Its terrible that you'd have to move house to avoid awful people, but it's better to move to a nicer area than have him living in fear and possibly be attacked. Even if you don't report, you should consider moving, this is no life for him :(

scurryfunge · 15/05/2018 18:34

Op doesn't need to move house!

RebelRogue · 15/05/2018 18:36

@autumnleaf1 yeah,because everyone can move house on a whim. Not just that but to a nicer area too.

RebelRogue · 15/05/2018 18:40

@sergeantmajor I'd go with what your son wants. It'll be him giving the statement,him being in court,him navigating the streets before and after court ,him dealing with the aftermath and anxiety of it all. And if I'm completely honest, the odds of a "worth it" sentence are pretty much inexistent.

Storm4star · 15/05/2018 18:43

The police says the lead perpetrator is from a good family, not a scary gang or 'mafia

This is important. The police have a huge amount of information on gang activity nowadays. They know who all the leaders are, who’s involved etc. You would be surprised at how much they know! If they felt your son was at risk of retribution, they would tell you and they would also help with safety planning.

It is hugely daunting for your son, and for you. It’s a horrible situation to be in. But the police are basically saying to you, that once this main boy is dealt with, your son will be ok. He (and his friends) will be more at risk if these muggers continue to roam free. There will be conditions of no contact, directly or indirectly, so if your son continues this and receives any threats or intimidation, it should be reported straight to the police.

I think if it were my child, I would also be scared. I can’t say I wouldn’t be. But I think equally I would want to show him that the law is here to protect us and it’s not ok to let people go around intimidating others and taking their belongings.

MissionItsPossible · 15/05/2018 18:47

Witness protection!? I know this place is out of touch and even deluded at times but that is one of the most OTT things I have ever read on here. Do you honestly think that the police would put OP's son and OP's family in witness protection because someone stole something from him!?

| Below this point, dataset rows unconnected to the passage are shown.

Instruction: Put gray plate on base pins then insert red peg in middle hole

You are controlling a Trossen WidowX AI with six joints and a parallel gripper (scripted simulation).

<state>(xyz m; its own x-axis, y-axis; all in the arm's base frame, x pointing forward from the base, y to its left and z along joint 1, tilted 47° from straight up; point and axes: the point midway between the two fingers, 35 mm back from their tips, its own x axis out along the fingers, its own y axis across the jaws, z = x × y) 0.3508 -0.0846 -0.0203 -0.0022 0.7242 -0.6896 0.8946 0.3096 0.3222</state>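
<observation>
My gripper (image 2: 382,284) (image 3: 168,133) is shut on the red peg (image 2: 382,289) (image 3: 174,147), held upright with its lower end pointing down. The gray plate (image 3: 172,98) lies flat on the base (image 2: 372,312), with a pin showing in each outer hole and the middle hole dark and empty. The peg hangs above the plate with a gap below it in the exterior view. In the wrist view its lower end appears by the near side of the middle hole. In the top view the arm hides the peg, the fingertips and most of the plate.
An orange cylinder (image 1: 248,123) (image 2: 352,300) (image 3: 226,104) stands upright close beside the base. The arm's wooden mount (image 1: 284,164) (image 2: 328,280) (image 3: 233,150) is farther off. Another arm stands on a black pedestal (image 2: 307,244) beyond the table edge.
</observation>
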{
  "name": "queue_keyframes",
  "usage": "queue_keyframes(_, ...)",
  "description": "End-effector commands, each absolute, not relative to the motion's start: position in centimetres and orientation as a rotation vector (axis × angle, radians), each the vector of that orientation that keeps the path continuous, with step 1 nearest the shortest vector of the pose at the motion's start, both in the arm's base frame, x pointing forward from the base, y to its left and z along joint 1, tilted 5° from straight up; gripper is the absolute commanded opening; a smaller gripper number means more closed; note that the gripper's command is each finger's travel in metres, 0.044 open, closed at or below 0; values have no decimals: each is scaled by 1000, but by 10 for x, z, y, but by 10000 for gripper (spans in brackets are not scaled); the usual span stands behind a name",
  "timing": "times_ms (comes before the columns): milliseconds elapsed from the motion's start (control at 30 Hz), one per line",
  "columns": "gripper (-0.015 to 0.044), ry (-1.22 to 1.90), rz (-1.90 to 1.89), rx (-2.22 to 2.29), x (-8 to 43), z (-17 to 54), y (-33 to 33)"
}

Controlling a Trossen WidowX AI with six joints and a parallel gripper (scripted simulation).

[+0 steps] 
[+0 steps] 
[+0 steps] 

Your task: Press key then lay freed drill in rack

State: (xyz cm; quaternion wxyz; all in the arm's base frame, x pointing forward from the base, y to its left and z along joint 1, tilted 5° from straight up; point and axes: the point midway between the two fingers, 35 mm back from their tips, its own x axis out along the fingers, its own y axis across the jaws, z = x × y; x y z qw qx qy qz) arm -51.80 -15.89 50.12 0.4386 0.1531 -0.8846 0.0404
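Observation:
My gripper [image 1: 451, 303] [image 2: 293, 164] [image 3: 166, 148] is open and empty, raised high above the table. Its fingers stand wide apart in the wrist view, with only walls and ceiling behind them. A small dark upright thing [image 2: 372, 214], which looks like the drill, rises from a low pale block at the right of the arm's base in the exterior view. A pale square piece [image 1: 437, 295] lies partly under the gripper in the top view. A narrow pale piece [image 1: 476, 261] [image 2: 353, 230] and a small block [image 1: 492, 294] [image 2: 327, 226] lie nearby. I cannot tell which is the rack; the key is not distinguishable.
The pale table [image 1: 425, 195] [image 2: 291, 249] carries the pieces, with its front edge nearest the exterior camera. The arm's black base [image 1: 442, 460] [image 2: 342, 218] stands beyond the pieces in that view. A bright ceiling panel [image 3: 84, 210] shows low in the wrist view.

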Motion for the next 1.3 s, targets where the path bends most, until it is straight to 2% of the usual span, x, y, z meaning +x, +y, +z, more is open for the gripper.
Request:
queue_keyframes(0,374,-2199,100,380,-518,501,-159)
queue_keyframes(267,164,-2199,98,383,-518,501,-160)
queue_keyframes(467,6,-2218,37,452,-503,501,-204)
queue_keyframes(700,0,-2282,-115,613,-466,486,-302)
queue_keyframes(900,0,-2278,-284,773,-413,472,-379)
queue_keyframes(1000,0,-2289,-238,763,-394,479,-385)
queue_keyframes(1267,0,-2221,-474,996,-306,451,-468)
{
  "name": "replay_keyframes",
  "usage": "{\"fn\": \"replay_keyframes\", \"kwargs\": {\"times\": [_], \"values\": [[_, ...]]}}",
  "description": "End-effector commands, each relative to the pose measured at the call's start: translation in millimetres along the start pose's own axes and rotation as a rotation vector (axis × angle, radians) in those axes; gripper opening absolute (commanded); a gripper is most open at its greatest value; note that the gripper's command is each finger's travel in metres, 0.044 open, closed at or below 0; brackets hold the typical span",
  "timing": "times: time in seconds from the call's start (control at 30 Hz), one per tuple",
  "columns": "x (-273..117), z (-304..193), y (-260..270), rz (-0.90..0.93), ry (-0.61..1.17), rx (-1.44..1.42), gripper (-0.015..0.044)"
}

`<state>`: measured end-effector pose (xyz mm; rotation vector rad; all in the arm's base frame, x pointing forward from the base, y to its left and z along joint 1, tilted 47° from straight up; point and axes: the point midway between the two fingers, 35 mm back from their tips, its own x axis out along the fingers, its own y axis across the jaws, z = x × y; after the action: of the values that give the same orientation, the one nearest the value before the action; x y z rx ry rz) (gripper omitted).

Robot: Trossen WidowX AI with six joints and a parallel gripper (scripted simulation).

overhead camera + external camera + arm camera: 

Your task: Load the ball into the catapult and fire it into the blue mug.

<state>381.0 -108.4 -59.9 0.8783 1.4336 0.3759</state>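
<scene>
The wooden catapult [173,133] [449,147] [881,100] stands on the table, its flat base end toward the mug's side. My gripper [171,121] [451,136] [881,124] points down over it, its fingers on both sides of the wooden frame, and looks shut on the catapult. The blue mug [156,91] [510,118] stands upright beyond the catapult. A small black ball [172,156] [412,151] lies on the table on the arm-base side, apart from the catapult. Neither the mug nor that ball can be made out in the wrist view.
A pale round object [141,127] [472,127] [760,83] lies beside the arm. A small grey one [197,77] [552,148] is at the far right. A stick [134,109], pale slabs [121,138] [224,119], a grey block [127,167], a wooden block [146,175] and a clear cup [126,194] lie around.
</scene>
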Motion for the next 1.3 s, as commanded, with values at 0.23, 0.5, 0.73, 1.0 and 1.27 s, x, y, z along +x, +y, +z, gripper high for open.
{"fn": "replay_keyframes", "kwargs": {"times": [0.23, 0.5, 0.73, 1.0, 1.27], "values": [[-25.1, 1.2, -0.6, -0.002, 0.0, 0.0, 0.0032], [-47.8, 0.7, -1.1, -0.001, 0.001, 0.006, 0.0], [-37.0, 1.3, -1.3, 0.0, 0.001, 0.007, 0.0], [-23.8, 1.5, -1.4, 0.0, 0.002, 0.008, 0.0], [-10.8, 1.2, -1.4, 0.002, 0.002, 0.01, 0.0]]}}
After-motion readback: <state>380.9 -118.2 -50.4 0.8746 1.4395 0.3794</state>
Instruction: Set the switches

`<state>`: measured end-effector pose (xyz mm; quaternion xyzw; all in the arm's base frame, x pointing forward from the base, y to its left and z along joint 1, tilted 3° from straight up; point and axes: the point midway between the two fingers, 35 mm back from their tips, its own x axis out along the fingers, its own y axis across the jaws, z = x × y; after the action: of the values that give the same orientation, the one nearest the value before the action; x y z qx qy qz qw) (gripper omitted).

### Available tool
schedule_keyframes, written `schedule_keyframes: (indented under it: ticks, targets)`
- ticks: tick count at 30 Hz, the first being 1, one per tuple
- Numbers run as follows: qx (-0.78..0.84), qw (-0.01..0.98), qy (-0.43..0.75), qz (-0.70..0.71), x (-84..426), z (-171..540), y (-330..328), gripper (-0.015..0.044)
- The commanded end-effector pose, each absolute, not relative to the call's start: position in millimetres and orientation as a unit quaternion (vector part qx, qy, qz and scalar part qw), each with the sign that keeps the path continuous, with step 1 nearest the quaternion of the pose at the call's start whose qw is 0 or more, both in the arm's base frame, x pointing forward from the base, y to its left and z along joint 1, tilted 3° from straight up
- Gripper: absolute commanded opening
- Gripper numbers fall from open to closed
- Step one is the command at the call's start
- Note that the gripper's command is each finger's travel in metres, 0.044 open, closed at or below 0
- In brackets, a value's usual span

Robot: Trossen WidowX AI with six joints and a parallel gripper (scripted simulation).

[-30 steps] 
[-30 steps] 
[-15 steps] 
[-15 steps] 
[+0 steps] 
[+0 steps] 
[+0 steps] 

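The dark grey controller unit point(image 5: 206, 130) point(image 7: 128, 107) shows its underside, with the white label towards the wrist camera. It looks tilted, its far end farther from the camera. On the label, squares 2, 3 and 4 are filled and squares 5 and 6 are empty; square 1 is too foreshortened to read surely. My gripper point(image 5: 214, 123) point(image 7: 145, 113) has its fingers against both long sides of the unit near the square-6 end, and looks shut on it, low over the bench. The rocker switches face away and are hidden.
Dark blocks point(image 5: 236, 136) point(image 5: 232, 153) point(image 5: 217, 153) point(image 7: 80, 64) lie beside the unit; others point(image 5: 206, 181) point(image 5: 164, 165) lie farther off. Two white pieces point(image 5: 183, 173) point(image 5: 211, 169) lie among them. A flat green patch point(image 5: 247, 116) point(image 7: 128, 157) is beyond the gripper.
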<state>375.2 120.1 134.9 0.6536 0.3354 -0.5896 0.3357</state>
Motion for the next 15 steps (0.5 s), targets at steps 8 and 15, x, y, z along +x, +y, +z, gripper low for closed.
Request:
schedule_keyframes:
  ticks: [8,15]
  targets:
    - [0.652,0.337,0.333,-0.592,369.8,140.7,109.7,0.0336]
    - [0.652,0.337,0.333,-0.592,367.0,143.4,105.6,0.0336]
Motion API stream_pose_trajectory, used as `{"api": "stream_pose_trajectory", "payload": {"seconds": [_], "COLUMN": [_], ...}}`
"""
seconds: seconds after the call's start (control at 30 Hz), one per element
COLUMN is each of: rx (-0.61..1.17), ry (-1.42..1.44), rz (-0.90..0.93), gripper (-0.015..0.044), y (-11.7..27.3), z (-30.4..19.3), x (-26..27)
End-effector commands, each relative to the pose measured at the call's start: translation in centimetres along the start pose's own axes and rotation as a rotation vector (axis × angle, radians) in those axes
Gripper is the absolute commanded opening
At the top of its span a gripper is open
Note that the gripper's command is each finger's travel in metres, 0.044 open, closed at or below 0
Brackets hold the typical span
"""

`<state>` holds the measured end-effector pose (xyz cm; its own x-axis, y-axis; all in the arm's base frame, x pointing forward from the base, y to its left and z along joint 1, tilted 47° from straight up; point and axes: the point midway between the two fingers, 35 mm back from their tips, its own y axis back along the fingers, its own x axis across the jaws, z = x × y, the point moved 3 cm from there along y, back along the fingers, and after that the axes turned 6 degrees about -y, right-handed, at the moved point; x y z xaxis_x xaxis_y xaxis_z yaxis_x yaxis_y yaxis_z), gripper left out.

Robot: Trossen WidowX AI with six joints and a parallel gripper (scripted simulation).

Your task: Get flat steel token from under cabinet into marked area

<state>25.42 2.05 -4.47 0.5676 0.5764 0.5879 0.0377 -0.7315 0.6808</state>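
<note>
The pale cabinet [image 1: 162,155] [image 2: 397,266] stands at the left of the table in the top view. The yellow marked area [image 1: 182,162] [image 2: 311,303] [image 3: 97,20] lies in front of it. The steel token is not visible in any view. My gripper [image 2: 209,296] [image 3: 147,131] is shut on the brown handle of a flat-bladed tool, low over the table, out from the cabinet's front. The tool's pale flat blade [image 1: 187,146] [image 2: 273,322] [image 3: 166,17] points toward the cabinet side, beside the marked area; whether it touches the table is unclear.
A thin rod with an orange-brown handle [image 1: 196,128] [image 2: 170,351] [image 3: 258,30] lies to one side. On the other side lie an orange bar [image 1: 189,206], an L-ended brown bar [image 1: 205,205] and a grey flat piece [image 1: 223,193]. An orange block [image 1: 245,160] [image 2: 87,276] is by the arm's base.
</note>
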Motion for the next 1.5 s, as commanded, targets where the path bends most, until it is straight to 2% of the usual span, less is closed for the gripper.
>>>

scurryfunge · 15/05/2018 18:49

Mission, too many tv dramas, methinks.

sergeantmajor · 15/05/2018 18:58

I am not thinking in terms of witness protection or moving house. It's a normally peaceful neighbourhood but increasingly youths from other areas are seeing it as an easy target and there have been some threats with knives, even if no actual knife attacks. DS is at any age where he is just starting to spread his wings, going up to shops and cafes with his friends in daylight. He still does so since the mugging, but now he says he sprints all the way home afterwards. It breaks my heart that he is so scared, but most importantly I don't want to put him at further risk. Some of the points made here are really helpful. If there is extra protection that can be had from making a police statement, that is worth considering.

OP posts:
FASH84 · 15/05/2018 19:21

At his age he would give evidence by video or pre recorded interview, you can also request that this isn't seen by the perpetrators. I do understand his fears and the best person to speak to is the investigating officer. He won't get a witness protection move that's for very high risk cases only. He is entitled to victim support and that will be important to him.